**Work instructions**:
Starting from the line with "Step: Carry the" and going up to and including the line with "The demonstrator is", copy the listing below exactly. Leave all images out.

**Data provided**:
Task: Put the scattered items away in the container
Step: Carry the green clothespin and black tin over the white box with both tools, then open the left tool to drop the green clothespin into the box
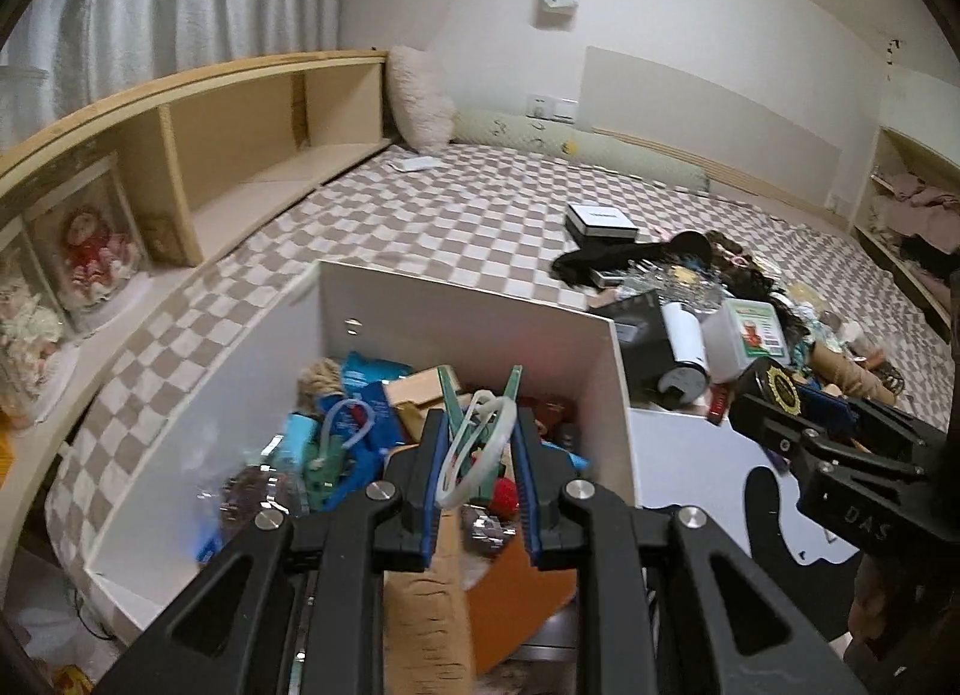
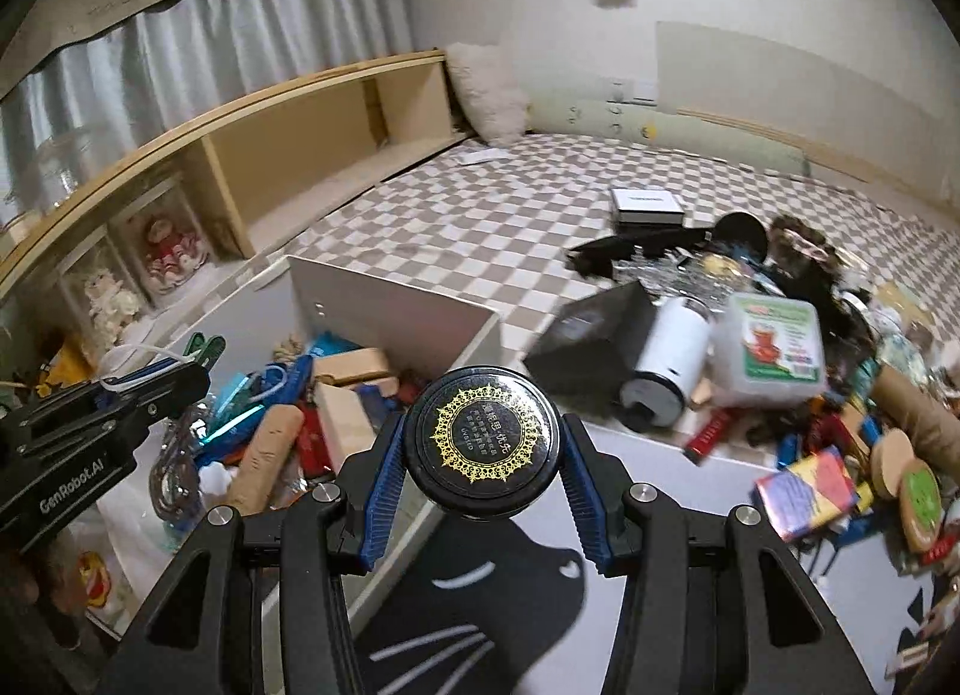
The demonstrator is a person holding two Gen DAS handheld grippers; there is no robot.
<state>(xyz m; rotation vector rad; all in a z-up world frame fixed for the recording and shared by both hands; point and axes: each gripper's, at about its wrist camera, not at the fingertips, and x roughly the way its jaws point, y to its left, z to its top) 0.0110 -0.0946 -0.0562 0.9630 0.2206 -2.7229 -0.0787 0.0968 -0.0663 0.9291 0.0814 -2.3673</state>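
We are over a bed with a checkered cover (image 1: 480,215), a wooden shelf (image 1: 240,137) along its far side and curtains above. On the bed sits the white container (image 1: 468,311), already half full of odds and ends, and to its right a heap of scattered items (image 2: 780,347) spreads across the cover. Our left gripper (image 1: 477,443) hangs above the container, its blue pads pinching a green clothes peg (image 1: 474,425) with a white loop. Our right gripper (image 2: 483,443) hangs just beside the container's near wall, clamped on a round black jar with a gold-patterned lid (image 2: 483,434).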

**Problem solution**:
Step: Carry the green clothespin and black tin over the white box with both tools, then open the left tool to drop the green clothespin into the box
The demonstrator is a person holding two Gen DAS handheld grippers; there is no robot.

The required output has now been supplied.